Anyway, subscribe to my feed and I’ll post a link here when it is ready.  And, obviously it will only be useful for a couple hours on Nov 4th – less than 20 days away!


October 18, 2008

Great poll tracking sites

Filed under: polls, voting — Brian @ 10:45 pm

I’m sure that all of my tiny handful of readers have already found these sites…. but these are some great site which really carefully track the many state-by-state and overall polls.  They have a pro-Obama bias in their writing/blog posts, but they do seem to be open minded and fair when it comes to interpreting the polling data.  The problem right now is that they are seem to be arguing about how to get the most accurate numbers based on all these polls, based on how well each polling method/company did during the primaries or previous elections… BUT, we are still 3 weeks away and even if the polls were 100% accurate they still won’t predict what will happen on election day since who knows what could happen between now and then.  Stock market jumps to 14,000?  Terror? major gaffe?




Even though Obama has got momentum and a serious advantage, I think it is going to be very close.

February 20, 2008

WA state primary prediction: Obama will keep his lead

Filed under: primary — Brian @ 11:00 am

About 60-80% of the ballots in the WA State Democrat primary have been counted, and using those numbers, along with the already counted results in each county, I have extrapolated the final vote counts in all the counties for Clinton and Obama.  Right now, Obama is winning with 51.6% vs. 48.4% for Clinton (ignoring all other candidates on the ballot).  After the final votes are counted, I am predicting that Obama will slightly widen his lead (mostly because King County still has more remaining ballots than most other counties) with a final fraction of 51.8% vs 48.2%.

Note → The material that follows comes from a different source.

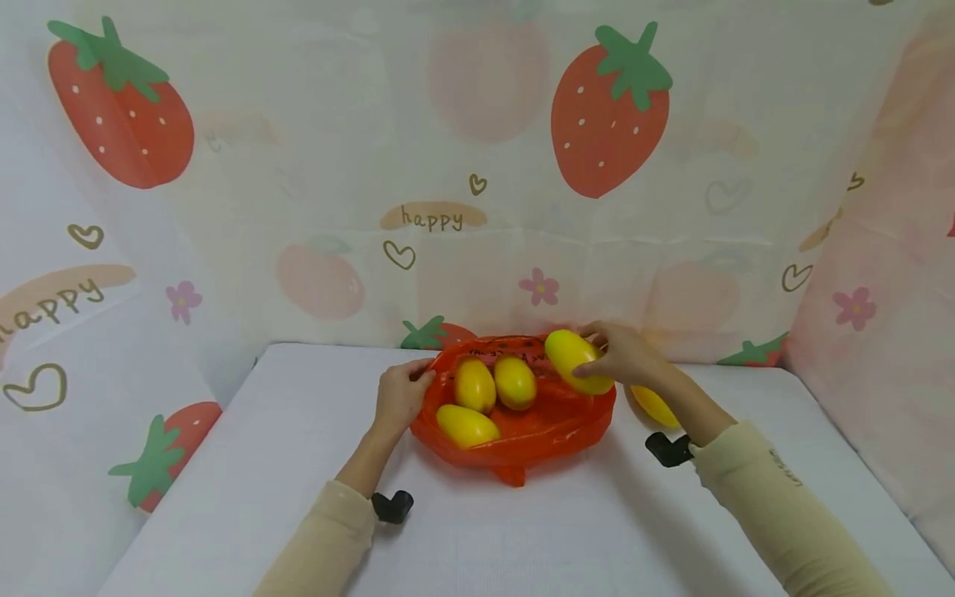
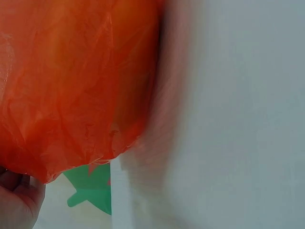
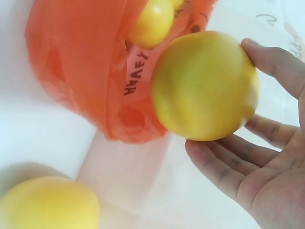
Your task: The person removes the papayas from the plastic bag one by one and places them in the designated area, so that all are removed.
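Note:
A red plastic bag (image 1: pixel 515 452) lies with its mouth spread wide on the white table, and several yellow mangoes (image 1: pixel 475 385) are inside it. My left hand (image 1: pixel 401 400) pinches the left edge of the bag. In the left wrist view that hand (image 2: pixel 21 200) shows only in part, at the bag's edge. With thumb and fingers, my right hand (image 1: pixel 622 356) holds another mango (image 1: pixel 574 361) at the bag's right rim. Seen from the right wrist, this mango (image 3: pixel 205 86) sits between the thumb and fingertips, beside the bag's opening.
One more mango (image 1: pixel 655 406) lies on the table (image 1: pixel 313 464) to the right of the bag, partly hidden by my right forearm. A curtain (image 1: pixel 336 124) printed with strawberries hangs behind the table's far edge. Both wrists carry a small black mount (image 1: pixel 393 507).

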Motion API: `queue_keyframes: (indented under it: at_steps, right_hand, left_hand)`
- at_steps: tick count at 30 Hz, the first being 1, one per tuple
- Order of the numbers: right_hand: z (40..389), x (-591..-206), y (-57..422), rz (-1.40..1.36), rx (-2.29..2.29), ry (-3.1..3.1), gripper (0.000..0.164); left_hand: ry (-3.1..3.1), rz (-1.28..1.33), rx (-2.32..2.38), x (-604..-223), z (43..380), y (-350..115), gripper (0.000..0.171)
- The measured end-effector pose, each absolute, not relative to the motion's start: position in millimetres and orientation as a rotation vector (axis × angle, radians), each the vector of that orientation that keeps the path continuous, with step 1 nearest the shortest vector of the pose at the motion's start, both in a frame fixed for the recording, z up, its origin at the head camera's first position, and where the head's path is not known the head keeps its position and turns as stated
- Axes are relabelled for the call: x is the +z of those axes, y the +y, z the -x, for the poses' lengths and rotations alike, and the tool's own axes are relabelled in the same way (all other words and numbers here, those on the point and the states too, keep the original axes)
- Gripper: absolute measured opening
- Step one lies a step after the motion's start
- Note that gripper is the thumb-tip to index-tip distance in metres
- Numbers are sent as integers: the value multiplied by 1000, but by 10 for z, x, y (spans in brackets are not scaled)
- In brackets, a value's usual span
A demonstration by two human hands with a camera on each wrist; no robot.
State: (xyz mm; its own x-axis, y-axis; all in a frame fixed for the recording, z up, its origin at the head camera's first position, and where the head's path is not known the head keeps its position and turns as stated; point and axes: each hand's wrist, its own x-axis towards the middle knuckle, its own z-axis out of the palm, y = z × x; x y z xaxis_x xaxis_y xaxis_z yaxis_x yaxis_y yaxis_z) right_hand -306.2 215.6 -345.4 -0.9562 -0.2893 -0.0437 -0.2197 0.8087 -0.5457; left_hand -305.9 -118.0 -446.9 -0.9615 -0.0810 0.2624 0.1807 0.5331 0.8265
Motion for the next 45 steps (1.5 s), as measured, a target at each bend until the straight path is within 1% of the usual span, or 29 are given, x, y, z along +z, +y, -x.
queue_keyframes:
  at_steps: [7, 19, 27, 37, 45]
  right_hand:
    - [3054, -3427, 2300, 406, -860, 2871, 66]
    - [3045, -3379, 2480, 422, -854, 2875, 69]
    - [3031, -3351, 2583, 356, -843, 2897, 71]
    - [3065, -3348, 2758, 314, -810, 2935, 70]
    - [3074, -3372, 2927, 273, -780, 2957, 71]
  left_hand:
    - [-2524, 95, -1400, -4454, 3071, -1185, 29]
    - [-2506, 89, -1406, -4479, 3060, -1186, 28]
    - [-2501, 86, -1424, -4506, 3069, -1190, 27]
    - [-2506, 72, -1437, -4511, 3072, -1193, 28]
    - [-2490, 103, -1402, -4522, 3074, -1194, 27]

Another way to look at this is that of the ~500,000 Democrat ballots counted, Obama got 16,000 more than Clinton.  After counting the remaining ~200,000 ballots, Obama should widen his lead to 25,000.

Here is a web page showing the data: http://www.distantconstellation.com/elections/WA/wa_pred.cgi

This is not a trivial or expected result.  For example, it could have been that the strong Obama counties had finished counting their ballots, and most of the remaining pro-Hillary counties still had a lot of counting to do, and the close results could have been swapped by the time the counting is finished.  That’s why the media folks have not predicted the results yet.  Another bias is that since this election had many absentees (postmarked – not received – by Tues, Feb 19), then the later absentees could have a different preference than the early absentees.

January 30, 2008

How will Edwards’ supporters vote?

Filed under: edwards, florida, new hampshire, obama, south carolina — Brian @ 11:07 pm

I’ve assumed that Edwards and Obama seem to be drawing from the same pool of voters, and that he has been drawing votes away from Obama. But, maybe Edwards and Clinton are both fighting over the traditional Dems and Obama is getting a lot of Independent support? Or, in South Carolina, even though though Obama had a great day, one observation from the exit polling was that if you only looked at white voters, then Edwards would have won, with an estimated 40% of the white vote (Clinton got ~36% and Obama got ~24%). So, maybe Edwards’ voters are uncomfortable voting for Obama? Will they all vote for Hillary?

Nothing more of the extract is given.